### Assignment
Here are some records; quote them exactly, leaving out the pictures.

### Supplied entries
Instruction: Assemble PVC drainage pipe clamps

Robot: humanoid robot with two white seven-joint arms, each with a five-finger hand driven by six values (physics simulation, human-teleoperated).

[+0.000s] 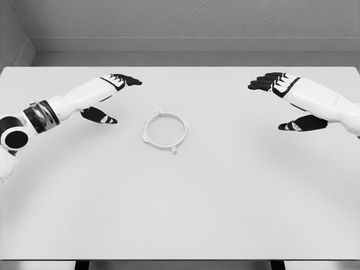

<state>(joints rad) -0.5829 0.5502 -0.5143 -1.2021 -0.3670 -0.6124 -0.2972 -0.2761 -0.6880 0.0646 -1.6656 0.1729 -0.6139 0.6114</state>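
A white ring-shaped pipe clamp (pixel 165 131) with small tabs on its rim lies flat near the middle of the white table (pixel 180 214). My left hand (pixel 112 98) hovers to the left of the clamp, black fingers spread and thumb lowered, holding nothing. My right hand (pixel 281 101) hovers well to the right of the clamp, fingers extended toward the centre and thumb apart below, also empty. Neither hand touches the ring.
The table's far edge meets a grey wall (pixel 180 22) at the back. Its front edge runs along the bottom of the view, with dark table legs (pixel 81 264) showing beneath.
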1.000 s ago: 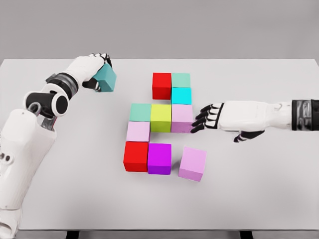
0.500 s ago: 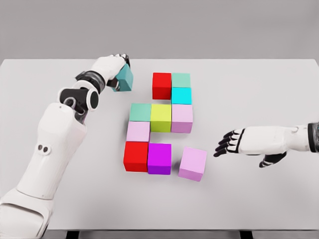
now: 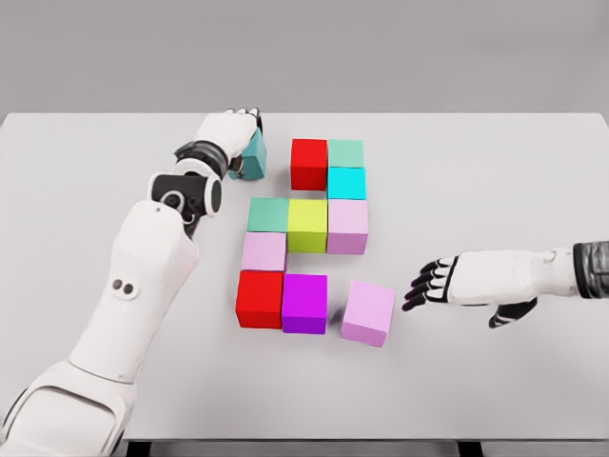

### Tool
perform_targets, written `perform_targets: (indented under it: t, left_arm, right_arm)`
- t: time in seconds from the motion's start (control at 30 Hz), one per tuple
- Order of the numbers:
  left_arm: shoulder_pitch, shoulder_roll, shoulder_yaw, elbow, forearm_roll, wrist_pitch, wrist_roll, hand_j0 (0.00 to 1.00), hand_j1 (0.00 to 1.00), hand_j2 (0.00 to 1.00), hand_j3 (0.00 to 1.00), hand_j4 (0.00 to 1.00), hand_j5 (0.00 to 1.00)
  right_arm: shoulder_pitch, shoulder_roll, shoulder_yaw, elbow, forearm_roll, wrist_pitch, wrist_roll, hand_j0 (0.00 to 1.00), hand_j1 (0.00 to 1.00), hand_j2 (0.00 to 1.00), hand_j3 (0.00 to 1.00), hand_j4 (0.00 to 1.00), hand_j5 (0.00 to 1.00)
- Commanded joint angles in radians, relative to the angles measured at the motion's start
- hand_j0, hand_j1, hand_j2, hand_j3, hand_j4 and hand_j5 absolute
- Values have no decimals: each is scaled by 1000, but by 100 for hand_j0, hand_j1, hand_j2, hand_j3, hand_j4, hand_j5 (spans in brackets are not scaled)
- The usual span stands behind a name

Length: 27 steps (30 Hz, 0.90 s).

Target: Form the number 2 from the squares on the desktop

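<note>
My left hand (image 3: 240, 129) is shut on a teal cube (image 3: 253, 154), held just left of the red cube (image 3: 308, 164) at the top of the figure. Beside the red one sit a green cube (image 3: 345, 152) and a cyan cube (image 3: 346, 183). The middle row is green (image 3: 268, 214), yellow-green (image 3: 307, 225) and pink (image 3: 347, 227). Below come a pale pink cube (image 3: 264, 251), a red cube (image 3: 260, 298) and a magenta cube (image 3: 304, 303). A loose, slightly turned pink cube (image 3: 368, 312) lies right of the magenta one. My right hand (image 3: 425, 285) hovers open just right of it.
The white table (image 3: 495, 171) stretches wide on both sides of the cubes, with its front edge (image 3: 381, 440) near the bottom of the view. My left arm (image 3: 143, 276) crosses the table's left part.
My left hand carried the teal cube rightward, from the far left to beside the top red cube. My right hand drew back from the middle pink cube and dropped toward the loose pink cube.
</note>
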State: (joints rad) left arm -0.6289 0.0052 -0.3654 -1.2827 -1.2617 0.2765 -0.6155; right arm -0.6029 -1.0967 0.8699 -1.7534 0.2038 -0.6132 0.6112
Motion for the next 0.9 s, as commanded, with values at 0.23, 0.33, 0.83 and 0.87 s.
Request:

### Answer box
Instruction: Assemble PVC drainage pipe clamps

Robot: humanoid robot with two white seven-joint arms, each with a five-finger hand driven by six values (physics simulation, human-teleoperated).

[+0.000s] 

<state>(joints rad) -0.5829 0.5502 -0.5143 -1.2021 -0.3670 -0.6124 -0.2972 -0.2761 -0.6880 0.0646 -1.6656 0.1729 -0.6139 0.6114</state>
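A white ring-shaped pipe clamp (pixel 165 131) with small tabs on its rim lies flat near the middle of the white table (pixel 180 214). My left hand (pixel 112 98) hovers to the left of the clamp, black fingers spread and thumb lowered, holding nothing. My right hand (pixel 281 101) hovers well to the right of the clamp, fingers extended toward the centre and thumb apart below, also empty. Neither hand touches the ring.
The table's far edge meets a grey wall (pixel 180 22) at the back. Its front edge runs along the bottom of the view, with dark table legs (pixel 81 264) showing beneath.
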1.000 s ago: 
0.500 s ago: 
now: 

### Tool
perform_targets, written `perform_targets: (indented under it: t, left_arm, right_arm)`
- t: time in seconds from the motion's start (control at 30 Hz), one per tuple
- Order of the numbers:
  left_arm: shoulder_pitch, shoulder_roll, shoulder_yaw, elbow, forearm_roll, wrist_pitch, wrist_roll, hand_j0 (0.00 to 1.00), hand_j1 (0.00 to 1.00), hand_j2 (0.00 to 1.00), hand_j3 (0.00 to 1.00), hand_j4 (0.00 to 1.00), hand_j5 (0.00 to 1.00)
  right_arm: shoulder_pitch, shoulder_roll, shoulder_yaw, elbow, forearm_roll, wrist_pitch, wrist_roll, hand_j0 (0.00 to 1.00), hand_j1 (0.00 to 1.00), hand_j2 (0.00 to 1.00), hand_j3 (0.00 to 1.00), hand_j4 (0.00 to 1.00), hand_j5 (0.00 to 1.00)
- Commanded joint angles in radians, relative to the angles measured at the motion's start
- hand_j0, hand_j1, hand_j2, hand_j3, hand_j4 and hand_j5 absolute
- Values have no decimals: each is scaled by 1000, but by 100 for hand_j0, hand_j1, hand_j2, hand_j3, hand_j4, hand_j5 (spans in brackets are not scaled)
- The usual span stands behind a name

Length: 27 steps (30 Hz, 0.90 s).

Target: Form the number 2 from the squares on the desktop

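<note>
My left hand (image 3: 240, 129) is shut on a teal cube (image 3: 253, 154), held just left of the red cube (image 3: 308, 164) at the top of the figure. Beside the red one sit a green cube (image 3: 345, 152) and a cyan cube (image 3: 346, 183). The middle row is green (image 3: 268, 214), yellow-green (image 3: 307, 225) and pink (image 3: 347, 227). Below come a pale pink cube (image 3: 264, 251), a red cube (image 3: 260, 298) and a magenta cube (image 3: 304, 303). A loose, slightly turned pink cube (image 3: 368, 312) lies right of the magenta one. My right hand (image 3: 425, 285) hovers open just right of it.
The white table (image 3: 495, 171) stretches wide on both sides of the cubes, with its front edge (image 3: 381, 440) near the bottom of the view. My left arm (image 3: 143, 276) crosses the table's left part.
My left hand carried the teal cube rightward, from the far left to beside the top red cube. My right hand drew back from the middle pink cube and dropped toward the loose pink cube.
</note>
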State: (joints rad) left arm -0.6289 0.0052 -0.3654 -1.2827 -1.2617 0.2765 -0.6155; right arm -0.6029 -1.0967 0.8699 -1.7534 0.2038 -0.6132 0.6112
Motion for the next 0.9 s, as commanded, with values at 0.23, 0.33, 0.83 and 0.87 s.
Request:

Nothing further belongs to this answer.